When to use CAGR (and when not to)
- Use CAGR for a lump-sum investment with one entry and one exit value — stocks, mutual fund units, property, or any single asset held over time.
- Don’t use CAGR when you’ve invested in instalments or made withdrawals along the way. Multiple cash flows on different dates need XIRR, which weights each flow by its timing.
- Pair it with risk — two investments with the same CAGR can have very different volatility. CAGR tells you the destination, not how bumpy the ride was.
Frequently asked questions
What is CAGR?
CAGR, or Compound Annual Growth Rate, is the constant annual rate of return that would take an investment from its starting value to its ending value over a given period, assuming the gains are reinvested and compounded once a year.

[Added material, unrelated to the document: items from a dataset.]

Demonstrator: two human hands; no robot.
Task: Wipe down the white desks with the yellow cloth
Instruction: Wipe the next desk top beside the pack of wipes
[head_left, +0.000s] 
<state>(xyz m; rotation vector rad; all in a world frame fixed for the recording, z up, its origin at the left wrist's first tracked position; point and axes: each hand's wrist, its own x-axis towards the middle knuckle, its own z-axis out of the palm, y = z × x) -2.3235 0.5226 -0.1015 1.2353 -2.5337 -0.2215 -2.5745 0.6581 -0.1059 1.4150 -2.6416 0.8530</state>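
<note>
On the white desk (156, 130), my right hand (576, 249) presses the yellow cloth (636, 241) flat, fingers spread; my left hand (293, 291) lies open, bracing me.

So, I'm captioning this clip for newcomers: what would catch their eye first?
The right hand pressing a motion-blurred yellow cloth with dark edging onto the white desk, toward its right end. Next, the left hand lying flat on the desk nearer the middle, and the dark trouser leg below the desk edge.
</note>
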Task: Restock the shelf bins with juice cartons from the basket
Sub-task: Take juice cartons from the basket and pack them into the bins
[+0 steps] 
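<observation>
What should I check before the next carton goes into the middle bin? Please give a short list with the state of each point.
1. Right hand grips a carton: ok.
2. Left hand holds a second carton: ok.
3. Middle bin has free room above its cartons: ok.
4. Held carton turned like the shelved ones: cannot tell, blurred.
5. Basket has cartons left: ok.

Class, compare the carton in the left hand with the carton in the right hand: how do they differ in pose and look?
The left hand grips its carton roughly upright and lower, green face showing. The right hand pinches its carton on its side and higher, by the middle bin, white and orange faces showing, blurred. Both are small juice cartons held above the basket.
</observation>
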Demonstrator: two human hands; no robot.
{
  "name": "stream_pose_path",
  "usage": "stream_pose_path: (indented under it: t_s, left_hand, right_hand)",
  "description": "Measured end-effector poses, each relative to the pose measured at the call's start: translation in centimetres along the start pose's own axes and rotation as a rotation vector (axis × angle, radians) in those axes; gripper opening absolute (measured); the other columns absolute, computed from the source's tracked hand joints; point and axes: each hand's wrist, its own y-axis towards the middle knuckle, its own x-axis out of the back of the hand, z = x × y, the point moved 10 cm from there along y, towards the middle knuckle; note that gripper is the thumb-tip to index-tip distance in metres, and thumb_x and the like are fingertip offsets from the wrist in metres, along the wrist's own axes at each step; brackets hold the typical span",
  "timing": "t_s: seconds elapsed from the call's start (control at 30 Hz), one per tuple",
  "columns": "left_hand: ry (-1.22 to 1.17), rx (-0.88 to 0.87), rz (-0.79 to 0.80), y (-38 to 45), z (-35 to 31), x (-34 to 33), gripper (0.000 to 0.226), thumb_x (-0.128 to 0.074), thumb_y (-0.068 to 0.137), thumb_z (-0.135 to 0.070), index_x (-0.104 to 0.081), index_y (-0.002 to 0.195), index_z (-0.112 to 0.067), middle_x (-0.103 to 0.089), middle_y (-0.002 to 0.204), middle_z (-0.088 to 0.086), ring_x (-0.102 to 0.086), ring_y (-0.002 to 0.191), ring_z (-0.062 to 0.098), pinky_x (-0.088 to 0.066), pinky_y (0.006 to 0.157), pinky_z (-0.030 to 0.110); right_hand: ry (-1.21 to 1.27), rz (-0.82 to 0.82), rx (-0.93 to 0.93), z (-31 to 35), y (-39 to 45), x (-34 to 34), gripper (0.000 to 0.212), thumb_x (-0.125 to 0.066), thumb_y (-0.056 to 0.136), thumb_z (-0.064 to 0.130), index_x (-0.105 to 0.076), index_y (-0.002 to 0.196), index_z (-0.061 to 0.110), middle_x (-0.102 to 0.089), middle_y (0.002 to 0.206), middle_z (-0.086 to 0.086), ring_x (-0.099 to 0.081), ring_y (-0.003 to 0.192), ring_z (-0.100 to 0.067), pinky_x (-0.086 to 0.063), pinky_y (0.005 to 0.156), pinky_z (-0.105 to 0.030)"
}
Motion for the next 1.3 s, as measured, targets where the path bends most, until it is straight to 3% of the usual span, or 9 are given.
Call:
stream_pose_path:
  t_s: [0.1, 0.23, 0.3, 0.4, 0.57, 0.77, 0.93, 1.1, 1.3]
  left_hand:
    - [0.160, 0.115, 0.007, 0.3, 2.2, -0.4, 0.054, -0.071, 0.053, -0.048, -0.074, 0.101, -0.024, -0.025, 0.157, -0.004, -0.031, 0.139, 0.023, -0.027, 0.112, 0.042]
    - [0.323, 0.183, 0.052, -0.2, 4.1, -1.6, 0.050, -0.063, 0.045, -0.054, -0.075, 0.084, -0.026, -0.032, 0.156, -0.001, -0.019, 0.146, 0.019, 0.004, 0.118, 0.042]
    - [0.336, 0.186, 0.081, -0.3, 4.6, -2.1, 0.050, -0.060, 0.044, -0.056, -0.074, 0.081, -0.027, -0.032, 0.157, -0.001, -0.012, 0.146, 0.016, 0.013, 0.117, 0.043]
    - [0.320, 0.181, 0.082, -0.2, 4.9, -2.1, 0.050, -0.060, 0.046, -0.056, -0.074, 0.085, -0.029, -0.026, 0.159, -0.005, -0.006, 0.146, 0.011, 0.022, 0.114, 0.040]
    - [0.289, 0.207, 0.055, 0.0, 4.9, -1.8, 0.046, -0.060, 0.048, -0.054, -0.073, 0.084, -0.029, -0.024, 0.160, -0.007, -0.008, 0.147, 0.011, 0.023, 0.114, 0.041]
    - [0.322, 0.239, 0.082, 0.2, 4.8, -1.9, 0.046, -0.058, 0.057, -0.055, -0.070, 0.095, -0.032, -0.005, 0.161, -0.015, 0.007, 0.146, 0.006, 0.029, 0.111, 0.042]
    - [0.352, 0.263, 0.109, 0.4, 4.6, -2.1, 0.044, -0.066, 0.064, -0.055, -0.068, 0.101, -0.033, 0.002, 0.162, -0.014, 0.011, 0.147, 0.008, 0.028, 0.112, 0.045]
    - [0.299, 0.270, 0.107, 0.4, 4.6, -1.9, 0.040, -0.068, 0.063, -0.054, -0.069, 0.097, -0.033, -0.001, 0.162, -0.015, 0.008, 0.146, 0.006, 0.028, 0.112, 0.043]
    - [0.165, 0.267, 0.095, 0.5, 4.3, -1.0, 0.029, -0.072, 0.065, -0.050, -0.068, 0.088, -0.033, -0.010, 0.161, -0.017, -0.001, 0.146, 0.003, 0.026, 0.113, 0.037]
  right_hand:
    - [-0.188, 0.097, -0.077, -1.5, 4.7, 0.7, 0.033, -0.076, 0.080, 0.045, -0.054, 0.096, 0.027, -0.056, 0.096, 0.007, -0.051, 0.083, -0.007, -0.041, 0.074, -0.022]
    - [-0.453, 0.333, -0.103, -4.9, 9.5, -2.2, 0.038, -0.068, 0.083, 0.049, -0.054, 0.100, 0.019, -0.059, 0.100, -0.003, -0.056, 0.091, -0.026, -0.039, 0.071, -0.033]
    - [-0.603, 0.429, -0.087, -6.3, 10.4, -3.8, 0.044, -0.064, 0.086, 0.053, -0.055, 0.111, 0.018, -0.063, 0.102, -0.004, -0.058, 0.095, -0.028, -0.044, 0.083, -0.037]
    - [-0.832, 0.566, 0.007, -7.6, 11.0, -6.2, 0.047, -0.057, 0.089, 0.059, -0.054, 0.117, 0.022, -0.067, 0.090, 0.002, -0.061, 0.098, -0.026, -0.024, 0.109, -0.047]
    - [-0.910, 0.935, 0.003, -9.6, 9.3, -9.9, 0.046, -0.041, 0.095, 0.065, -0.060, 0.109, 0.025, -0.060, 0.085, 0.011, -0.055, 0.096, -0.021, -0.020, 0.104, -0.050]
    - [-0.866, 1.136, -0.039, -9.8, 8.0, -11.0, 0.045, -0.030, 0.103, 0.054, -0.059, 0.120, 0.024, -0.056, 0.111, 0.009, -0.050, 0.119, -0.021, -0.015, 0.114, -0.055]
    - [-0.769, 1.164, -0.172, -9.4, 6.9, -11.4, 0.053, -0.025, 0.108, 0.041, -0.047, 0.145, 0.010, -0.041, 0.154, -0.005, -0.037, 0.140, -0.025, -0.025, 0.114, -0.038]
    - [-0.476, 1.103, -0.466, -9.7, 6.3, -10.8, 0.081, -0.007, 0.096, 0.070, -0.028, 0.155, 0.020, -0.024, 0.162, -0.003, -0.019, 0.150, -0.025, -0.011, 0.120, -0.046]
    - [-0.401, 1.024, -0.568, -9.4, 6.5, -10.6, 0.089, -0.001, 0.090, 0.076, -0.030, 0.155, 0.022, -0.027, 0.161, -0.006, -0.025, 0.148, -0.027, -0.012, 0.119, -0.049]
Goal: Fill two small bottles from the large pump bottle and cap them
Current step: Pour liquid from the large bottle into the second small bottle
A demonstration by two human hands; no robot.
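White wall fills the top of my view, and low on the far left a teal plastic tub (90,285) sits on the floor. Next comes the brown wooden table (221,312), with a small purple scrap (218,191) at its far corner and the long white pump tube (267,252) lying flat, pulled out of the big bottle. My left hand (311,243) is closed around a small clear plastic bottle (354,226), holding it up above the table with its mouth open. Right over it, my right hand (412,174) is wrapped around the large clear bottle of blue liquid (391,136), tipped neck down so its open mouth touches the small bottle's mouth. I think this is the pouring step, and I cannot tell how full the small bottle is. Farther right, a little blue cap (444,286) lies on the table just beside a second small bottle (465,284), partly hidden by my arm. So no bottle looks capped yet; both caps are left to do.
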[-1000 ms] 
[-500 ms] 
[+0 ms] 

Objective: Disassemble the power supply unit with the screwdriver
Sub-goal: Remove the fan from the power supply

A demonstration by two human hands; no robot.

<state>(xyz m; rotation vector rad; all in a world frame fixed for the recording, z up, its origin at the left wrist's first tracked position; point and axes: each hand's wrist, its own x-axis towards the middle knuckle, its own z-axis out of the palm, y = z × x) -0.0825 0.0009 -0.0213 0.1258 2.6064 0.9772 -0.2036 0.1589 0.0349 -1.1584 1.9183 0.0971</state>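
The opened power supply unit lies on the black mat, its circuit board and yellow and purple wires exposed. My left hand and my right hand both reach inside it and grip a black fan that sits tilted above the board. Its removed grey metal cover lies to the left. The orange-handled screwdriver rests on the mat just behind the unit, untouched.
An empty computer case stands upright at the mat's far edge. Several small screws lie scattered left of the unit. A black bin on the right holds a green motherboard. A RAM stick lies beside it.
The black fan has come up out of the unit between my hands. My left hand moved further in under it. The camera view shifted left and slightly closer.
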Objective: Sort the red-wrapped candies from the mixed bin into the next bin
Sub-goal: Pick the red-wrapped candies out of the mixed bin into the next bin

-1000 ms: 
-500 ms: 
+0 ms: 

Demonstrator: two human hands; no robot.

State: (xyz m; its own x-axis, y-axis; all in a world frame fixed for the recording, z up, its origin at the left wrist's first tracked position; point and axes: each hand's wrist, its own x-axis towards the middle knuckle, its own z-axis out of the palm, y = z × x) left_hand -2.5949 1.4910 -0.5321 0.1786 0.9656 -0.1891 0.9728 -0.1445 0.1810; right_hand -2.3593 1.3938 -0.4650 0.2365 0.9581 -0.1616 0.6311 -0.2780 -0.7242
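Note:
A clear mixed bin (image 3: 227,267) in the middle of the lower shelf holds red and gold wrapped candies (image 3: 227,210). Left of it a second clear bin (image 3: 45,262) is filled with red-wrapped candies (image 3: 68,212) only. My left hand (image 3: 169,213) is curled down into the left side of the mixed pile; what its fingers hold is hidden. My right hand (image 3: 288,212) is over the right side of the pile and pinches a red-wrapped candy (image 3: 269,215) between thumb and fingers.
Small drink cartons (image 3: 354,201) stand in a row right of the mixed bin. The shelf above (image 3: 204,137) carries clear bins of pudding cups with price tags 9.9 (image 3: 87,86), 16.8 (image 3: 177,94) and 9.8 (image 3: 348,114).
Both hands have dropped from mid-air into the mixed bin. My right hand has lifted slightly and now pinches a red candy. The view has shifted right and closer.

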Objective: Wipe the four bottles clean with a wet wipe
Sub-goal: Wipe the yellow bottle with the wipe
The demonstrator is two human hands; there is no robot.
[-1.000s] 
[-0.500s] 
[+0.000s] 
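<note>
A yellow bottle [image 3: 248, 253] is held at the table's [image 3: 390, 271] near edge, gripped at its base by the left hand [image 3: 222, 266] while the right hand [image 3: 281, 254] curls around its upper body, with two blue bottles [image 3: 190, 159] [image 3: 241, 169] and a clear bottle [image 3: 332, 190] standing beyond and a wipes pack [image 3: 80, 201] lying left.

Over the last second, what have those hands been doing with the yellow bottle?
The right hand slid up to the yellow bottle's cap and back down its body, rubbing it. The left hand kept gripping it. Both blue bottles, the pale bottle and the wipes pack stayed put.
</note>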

It turns an uneven return into a single smooth annual figure.
How is CAGR different from absolute return?
Absolute return is the total percentage gain over the whole period, ignoring time. CAGR annualises that gain. For example, doubling your money is always a 100% absolute return, but the CAGR is about 14.87% if it took 5 years and only about 7.18% if it took 10 years — the longer it takes, the lower the annualised rate.
Is a higher CAGR always better?
A higher CAGR means faster compounding, but you should also weigh the risk taken to achieve it. A volatile investment may post a high CAGR over one period and a negative one over another. CAGR is best used to compare similar investments over the same time horizon.
Does CAGR account for additional investments?
No. CAGR assumes a single starting amount and a single ending amount. If you invested in instalments (like a monthly SIP), use a SIP calculator or an XIRR calculation instead, since those account for multiple cash flows on different dates.
Can CAGR be negative?
Yes. If the final value is lower than the initial value, the CAGR is negative, showing the average annual rate at which the investment lost value over the period.